■ EXERCISE DETAILS: You are asked to reproduce the listing exactly and to omit its pictures.

= Beginning of Section =

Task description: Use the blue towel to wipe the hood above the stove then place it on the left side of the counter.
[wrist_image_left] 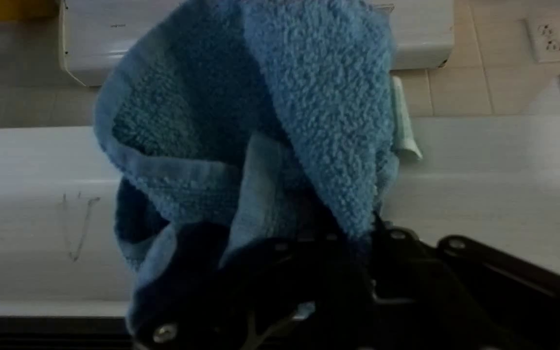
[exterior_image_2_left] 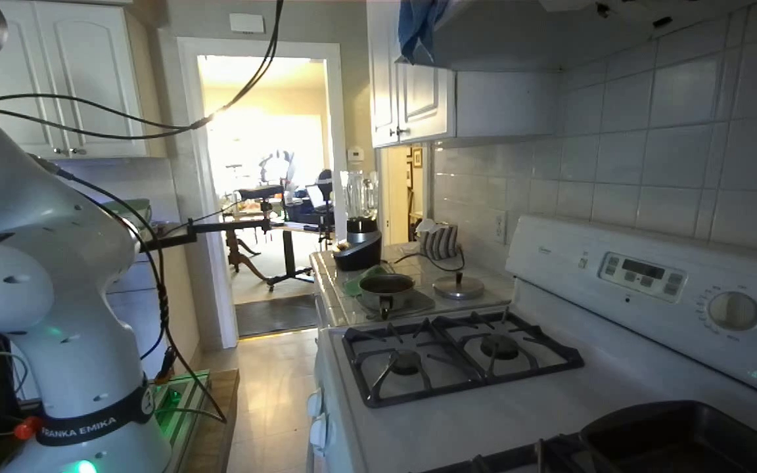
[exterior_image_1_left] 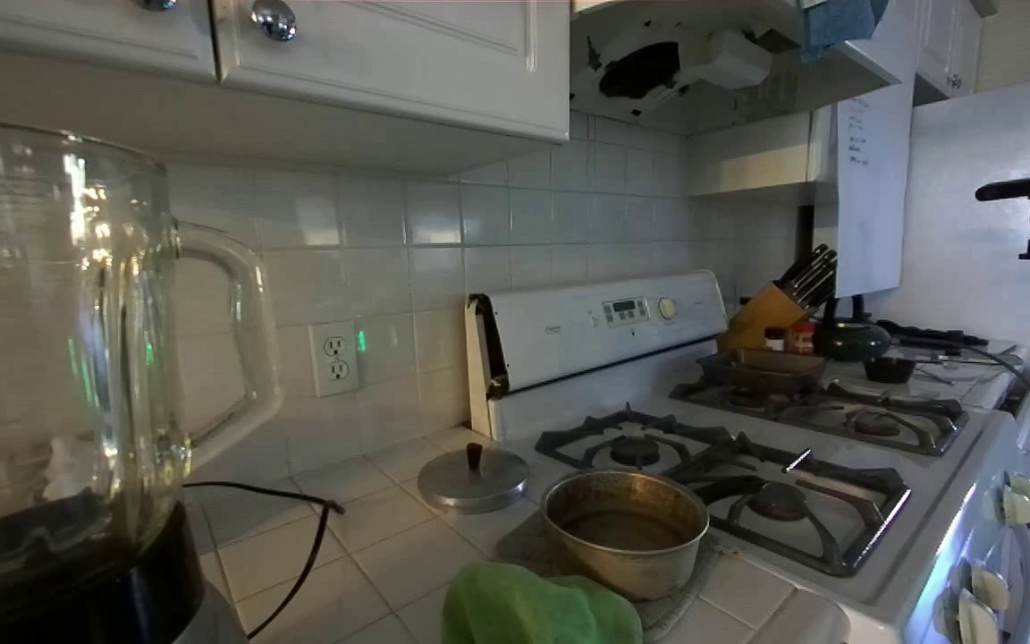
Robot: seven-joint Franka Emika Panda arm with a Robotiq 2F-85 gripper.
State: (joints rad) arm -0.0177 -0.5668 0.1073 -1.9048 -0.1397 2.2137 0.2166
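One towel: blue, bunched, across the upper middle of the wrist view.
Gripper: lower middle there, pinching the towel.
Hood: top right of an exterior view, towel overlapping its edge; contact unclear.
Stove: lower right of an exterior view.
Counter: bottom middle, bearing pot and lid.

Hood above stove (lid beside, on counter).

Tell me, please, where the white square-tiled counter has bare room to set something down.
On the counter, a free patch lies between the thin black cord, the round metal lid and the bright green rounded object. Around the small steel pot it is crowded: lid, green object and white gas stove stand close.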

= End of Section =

■ EXERCISE OUTPUT:
Task description: Use the blue towel to wipe the hood above the stove then place it on the left side of the counter.
[wrist_image_left] 
[exterior_image_2_left] 
[exterior_image_1_left] 
Robot: seven-joint Franka Emika Panda arm with a Robotiq 2F-85 gripper.
State: (joints rad) arm -0.0177 -0.5668 0.1073 -1.9048 -0.1397 2.2137 0.2166
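One towel: blue, bunched, across the upper middle of the wrist view.
Gripper: lower middle there, pinching the towel.
Hood: top right of an exterior view, towel overlapping its edge; contact unclear.
Stove: lower right of an exterior view.
Counter: bottom middle, bearing pot and lid.

Hood above stove (lid beside, on counter).

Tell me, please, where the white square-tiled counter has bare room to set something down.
On the counter, a free patch lies between the thin black cord, the round metal lid and the bright green rounded object. Around the small steel pot it is crowded: lid, green object and white gas stove stand close.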

The work on this exercise has been finished.